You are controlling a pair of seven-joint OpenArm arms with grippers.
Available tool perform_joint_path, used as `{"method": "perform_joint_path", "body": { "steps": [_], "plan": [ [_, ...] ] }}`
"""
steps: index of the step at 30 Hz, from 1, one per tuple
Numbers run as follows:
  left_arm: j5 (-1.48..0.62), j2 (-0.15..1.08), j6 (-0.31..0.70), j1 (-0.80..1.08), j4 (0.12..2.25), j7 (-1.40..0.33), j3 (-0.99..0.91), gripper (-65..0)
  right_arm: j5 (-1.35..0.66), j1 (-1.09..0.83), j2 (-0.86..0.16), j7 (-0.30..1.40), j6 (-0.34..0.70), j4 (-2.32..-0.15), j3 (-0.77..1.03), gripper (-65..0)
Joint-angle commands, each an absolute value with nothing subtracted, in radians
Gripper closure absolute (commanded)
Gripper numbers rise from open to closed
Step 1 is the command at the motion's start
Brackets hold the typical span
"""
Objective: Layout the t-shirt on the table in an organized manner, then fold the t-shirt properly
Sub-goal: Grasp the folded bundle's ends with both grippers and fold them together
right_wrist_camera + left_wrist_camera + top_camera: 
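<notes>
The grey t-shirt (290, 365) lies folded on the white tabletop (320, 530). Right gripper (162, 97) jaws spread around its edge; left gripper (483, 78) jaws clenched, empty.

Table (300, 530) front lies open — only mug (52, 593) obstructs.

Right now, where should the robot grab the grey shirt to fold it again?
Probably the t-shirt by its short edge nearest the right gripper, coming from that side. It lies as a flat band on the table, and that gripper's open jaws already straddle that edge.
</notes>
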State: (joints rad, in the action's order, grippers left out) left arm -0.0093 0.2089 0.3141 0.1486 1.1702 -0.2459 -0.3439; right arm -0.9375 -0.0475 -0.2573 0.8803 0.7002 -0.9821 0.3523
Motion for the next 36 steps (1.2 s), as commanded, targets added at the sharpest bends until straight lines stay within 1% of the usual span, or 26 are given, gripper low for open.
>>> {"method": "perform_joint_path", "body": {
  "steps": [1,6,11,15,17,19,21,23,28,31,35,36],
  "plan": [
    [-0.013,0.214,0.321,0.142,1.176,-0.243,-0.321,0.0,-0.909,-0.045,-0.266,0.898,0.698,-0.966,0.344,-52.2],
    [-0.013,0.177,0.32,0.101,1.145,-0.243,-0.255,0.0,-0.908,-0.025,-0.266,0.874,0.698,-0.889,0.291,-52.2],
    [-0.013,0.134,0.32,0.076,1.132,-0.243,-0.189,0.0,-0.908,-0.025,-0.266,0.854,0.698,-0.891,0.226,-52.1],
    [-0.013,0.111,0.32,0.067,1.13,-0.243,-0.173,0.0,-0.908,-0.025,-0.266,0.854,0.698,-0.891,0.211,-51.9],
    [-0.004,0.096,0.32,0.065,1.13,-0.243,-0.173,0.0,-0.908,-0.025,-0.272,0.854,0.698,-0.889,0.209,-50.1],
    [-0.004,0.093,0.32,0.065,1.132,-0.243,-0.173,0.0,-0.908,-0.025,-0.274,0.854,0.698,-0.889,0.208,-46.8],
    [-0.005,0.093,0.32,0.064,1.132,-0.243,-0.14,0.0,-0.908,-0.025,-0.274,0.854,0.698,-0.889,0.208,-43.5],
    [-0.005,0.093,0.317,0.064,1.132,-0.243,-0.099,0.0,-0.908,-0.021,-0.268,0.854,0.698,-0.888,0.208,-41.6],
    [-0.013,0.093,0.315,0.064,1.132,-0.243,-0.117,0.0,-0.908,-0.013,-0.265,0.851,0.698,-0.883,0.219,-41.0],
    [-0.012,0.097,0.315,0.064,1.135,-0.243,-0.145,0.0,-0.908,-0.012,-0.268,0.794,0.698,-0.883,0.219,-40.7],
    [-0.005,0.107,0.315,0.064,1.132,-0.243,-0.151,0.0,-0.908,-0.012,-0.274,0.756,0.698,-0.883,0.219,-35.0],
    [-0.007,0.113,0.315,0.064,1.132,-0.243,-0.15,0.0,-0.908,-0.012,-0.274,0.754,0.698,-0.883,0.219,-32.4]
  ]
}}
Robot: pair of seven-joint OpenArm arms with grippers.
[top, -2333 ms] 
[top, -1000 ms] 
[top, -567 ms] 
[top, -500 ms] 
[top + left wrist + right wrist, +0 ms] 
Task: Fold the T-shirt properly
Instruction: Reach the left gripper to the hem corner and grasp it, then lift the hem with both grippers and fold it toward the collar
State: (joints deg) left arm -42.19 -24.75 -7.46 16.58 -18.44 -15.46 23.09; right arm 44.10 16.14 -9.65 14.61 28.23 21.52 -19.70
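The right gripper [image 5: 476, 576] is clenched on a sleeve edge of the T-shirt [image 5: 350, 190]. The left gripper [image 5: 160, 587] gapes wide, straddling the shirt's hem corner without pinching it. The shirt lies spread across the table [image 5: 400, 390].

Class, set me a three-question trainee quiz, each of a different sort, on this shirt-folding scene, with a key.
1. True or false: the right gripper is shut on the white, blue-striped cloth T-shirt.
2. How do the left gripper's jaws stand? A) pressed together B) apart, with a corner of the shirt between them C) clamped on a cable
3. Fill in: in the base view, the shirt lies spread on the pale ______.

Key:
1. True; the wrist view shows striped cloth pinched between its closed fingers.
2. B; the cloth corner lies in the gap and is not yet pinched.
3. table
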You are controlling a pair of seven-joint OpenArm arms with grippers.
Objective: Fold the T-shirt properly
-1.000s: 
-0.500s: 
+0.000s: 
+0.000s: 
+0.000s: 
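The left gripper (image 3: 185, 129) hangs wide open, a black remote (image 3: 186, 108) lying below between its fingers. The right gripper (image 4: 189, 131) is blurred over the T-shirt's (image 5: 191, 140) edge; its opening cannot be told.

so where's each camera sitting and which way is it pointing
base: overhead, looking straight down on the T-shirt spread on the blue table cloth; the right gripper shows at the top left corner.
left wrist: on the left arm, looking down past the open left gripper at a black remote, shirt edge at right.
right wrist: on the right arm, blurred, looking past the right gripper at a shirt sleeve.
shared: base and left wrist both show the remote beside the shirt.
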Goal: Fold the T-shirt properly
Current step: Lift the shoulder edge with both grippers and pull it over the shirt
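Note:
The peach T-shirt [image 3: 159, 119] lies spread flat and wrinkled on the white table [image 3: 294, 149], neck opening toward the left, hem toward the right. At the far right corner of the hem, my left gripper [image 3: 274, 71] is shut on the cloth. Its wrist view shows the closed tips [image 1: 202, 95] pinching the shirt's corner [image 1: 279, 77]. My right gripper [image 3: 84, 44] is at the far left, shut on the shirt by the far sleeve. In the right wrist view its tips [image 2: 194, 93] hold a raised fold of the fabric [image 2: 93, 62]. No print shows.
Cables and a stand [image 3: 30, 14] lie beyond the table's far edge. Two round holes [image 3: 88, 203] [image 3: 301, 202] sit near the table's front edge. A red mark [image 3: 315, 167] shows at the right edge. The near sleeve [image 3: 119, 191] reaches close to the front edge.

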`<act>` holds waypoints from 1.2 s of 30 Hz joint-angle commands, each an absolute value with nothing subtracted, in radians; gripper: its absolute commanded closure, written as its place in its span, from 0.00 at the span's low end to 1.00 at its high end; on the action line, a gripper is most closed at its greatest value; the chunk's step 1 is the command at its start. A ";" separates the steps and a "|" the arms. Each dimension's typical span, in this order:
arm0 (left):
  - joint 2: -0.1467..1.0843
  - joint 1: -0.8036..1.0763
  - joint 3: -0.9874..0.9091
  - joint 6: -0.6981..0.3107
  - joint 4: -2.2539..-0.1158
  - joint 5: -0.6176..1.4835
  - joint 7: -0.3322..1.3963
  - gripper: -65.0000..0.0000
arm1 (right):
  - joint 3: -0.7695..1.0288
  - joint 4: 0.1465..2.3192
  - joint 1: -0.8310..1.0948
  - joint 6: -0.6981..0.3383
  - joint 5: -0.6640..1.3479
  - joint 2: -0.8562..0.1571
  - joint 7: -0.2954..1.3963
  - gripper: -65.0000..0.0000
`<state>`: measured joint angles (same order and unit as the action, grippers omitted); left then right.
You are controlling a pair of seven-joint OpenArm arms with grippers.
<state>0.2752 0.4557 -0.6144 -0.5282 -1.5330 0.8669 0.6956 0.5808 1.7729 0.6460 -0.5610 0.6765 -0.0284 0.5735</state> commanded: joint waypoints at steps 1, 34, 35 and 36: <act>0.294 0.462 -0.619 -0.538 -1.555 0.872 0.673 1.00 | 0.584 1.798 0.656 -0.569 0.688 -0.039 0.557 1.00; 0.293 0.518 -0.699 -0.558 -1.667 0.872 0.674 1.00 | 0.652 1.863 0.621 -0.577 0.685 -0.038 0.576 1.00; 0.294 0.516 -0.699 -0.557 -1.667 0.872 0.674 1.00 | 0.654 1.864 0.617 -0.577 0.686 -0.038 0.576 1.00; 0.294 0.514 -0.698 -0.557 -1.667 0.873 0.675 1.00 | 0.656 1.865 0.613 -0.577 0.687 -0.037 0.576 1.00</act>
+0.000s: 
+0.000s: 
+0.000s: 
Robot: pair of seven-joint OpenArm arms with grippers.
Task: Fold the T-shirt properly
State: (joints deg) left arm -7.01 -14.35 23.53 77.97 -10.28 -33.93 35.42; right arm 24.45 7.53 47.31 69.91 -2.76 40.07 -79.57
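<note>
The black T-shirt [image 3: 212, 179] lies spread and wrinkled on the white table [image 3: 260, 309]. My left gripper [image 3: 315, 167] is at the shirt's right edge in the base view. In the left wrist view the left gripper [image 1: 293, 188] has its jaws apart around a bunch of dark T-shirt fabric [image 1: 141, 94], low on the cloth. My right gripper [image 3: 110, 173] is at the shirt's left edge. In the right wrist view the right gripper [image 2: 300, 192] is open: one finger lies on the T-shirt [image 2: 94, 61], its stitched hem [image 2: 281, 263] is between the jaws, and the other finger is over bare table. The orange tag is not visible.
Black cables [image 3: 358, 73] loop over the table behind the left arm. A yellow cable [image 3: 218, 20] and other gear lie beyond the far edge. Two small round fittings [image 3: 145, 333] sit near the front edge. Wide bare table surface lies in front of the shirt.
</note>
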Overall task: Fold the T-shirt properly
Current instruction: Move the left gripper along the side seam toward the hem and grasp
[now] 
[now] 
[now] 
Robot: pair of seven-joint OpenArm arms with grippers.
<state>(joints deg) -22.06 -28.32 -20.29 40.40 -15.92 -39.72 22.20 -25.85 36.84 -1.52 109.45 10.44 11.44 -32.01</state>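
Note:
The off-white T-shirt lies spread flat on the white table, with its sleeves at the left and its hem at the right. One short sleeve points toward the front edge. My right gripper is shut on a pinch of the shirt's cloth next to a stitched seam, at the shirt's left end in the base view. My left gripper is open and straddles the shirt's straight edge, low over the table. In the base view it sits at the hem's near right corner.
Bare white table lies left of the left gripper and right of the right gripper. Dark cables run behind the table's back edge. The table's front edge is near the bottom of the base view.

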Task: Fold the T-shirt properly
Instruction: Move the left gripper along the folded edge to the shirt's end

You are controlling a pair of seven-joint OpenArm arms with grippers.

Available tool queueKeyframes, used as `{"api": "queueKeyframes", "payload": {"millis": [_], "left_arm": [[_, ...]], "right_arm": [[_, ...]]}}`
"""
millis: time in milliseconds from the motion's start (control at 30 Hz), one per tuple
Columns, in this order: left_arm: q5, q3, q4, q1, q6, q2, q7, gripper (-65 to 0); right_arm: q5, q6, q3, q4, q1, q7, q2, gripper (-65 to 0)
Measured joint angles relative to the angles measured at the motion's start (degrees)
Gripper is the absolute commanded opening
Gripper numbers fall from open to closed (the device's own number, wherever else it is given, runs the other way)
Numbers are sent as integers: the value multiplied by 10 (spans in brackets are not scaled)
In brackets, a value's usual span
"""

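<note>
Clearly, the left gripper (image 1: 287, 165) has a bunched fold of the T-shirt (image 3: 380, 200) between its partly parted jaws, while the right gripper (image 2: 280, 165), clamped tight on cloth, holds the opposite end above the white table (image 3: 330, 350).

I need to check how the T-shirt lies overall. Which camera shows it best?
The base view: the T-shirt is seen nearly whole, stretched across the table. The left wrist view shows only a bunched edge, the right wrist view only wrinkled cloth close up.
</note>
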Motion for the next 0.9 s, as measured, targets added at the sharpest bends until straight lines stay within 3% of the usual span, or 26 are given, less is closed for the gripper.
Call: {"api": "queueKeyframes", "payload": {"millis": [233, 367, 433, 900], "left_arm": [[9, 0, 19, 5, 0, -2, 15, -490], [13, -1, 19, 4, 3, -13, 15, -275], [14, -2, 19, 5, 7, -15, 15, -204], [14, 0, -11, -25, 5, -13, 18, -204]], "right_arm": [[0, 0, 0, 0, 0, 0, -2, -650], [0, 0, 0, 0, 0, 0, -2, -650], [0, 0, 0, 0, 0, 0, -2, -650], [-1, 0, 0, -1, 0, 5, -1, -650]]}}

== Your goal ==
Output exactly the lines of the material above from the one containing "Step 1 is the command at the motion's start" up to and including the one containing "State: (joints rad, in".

== Output below ==
Step 1 is the command at the motion's start
Brackets hold the typical span
"""
Objective: Layout the t-shirt on the table in an organized manner, then fold the t-shirt properly
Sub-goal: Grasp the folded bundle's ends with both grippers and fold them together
right_wrist_camera + left_wrist_camera + top_camera: 
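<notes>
The grey t-shirt (290, 365) lies folded on the white tabletop (320, 530). Right gripper (162, 97) jaws spread around its edge; left gripper (483, 78) jaws clenched, empty.

Table (300, 530) front lies open — only mug (52, 593) obstructs.

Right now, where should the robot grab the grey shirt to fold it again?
Probably the t-shirt by its short edge nearest the right gripper, coming from that side. It lies as a flat band on the table, and that gripper's open jaws already straddle that edge.
</notes>
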State: (joints rad, in the action's order, grippers left out) left arm -0.0093 0.2089 0.3141 0.1486 1.1702 -0.2459 -0.3439; right arm -0.9375 -0.0475 -0.2573 0.8803 0.7002 -0.9821 0.3523

No further output is expected.